Congress ended the shutdown last week by approving legislation that kicked the budget decision into January and the debt ceiling deadline into February.

"October could be closer to 100,000 and November could be closer to 200,000, and the question is what's the reality? And then by December we're going to be in the midst of the next round of the budget battle," said Zandi.

Economists believe the shutdown shaved about a half percent off fourth quarter growth. A raft of government data for October has been delayed by the shutdown, so the fourth quarter picture has become even murkier than normal. The September jobs report shows second half growth was already slow.

"It reflects slower economic growth. The GDP numbers have been weak. Year-over-year through Q2 was 1.5 percent and Q3 was tracking well below 2 percent.
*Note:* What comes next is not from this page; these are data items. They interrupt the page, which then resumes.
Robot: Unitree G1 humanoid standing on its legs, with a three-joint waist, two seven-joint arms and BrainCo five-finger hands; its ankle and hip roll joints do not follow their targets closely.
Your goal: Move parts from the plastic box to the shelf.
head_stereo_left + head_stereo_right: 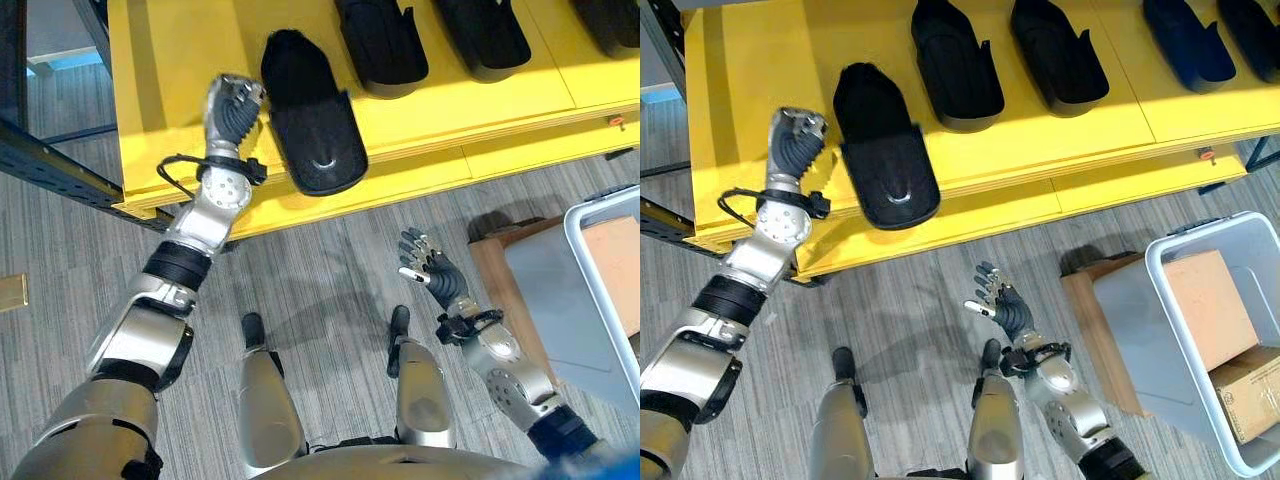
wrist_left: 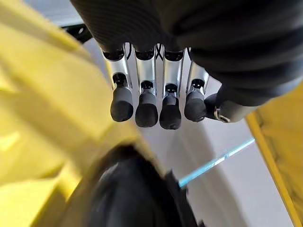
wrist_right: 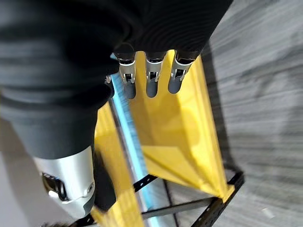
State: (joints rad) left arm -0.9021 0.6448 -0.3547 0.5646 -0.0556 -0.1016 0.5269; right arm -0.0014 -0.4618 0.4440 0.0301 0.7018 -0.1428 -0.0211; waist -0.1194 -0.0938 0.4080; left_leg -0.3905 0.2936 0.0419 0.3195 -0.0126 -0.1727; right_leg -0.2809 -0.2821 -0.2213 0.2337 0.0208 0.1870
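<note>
Up at eleven o'clock in the left eye view, the left hand point(image 1: 233, 108) rests over the yellow shelf point(image 1: 160, 90), just beside the nearest black part point(image 1: 310, 115), which lies flat with its wide end toward the shelf's front edge. At four o'clock the right hand point(image 1: 432, 268) hangs over the grey floor point(image 1: 320, 280), fingers spread and empty.

Across in the right eye view, more comes in: four further black parts point(image 1: 955, 60) in a row at twelve o'clock, and the grey plastic box point(image 1: 1200, 300) at four o'clock, with cardboard boxes point(image 1: 1210, 295) inside.

Close up, the left wrist view shows the left hand's fingers point(image 2: 147, 106) straight and holding nothing, the black part below them.

Likewise, the right wrist view shows straight fingers point(image 3: 151, 82) pointing at the shelf's yellow end.
</note>
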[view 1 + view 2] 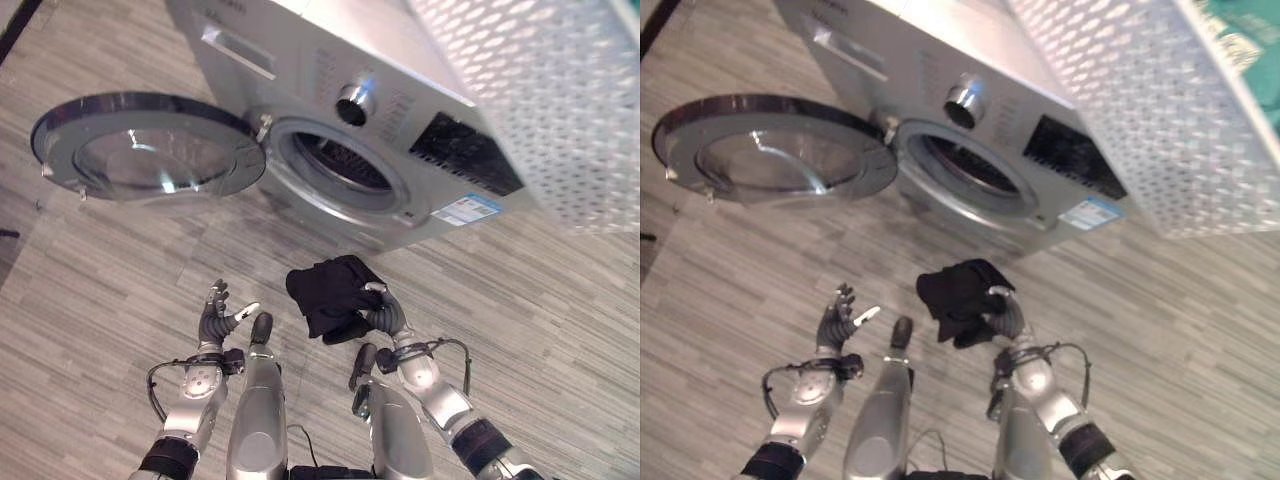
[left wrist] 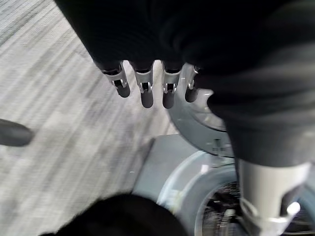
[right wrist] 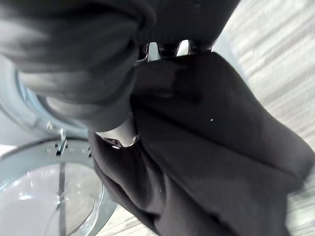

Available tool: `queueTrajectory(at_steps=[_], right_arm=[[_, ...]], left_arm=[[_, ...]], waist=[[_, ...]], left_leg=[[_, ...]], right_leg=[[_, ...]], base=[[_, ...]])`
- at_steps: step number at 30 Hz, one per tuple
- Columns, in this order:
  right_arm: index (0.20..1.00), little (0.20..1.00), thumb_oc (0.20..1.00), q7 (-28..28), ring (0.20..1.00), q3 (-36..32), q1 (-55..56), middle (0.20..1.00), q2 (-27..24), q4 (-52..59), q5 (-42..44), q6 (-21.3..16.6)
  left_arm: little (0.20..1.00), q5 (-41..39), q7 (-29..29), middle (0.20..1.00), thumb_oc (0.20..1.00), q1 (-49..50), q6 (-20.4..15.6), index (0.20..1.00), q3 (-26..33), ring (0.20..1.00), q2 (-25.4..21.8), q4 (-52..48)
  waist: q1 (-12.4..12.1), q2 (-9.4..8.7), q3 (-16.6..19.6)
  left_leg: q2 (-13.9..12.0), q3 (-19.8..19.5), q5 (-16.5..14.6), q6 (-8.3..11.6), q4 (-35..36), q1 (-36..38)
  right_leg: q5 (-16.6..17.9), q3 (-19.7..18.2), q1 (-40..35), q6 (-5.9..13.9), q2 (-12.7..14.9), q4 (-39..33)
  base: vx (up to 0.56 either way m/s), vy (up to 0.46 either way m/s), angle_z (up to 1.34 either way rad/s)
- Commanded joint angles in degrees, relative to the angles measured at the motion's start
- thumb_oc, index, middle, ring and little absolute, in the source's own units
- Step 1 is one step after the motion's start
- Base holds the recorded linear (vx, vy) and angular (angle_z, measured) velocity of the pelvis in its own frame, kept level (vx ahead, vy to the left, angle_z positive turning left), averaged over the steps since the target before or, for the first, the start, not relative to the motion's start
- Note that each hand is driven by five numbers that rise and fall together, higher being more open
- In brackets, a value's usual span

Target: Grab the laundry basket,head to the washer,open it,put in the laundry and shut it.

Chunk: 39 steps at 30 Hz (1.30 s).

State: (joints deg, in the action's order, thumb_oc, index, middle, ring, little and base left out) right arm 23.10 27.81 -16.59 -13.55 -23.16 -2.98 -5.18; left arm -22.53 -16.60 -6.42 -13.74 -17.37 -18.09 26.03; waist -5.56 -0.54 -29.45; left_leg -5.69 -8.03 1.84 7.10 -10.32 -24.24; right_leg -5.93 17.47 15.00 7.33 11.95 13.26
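Just short of the washer [image 1: 340, 120], the right hand [image 1: 385, 312] was clamped round a dark garment [image 1: 325, 292], held ready for the drum opening [image 1: 340, 163]; the left hand [image 1: 215, 320] hung slack-fingered, the door [image 1: 145, 147] swung wide left.

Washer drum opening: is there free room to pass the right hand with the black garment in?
Yes. The round drum opening looks unobstructed, with the glass door swung fully aside to its left. Bare wood-look floor lies between the right hand, closed on the black garment, and the silver washer. The open left hand stays clear.
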Motion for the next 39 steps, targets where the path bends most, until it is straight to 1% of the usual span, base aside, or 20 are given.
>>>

The economy is growing less than 2 percent, and that's more consistent with 150,000 jobs a month, rather than 200,000 jobs a month," Zandi said.

Zandi said he expects growth would pick up if partisan budget battling were to stop, but there are other factors. "I think it just confirms that the jobs market softened considerably this summer, and the most likely culprit is tax increases and spending cuts," he said, adding there could be some impact from employer reaction to the Affordable Care Act.

In September, the manufacturing sector added just 2,000 jobs, while there was a silver lining in the addition of 20,000 construction jobs. Retail added about 20,000, but there was a reduction of 13,000 leisure industry jobs. On the plus side, there was an addition of 22,000 government payrolls from state and local governments.

The length of the work week was steady at 34.5 hours and average hourly earnings increased by three cents in September.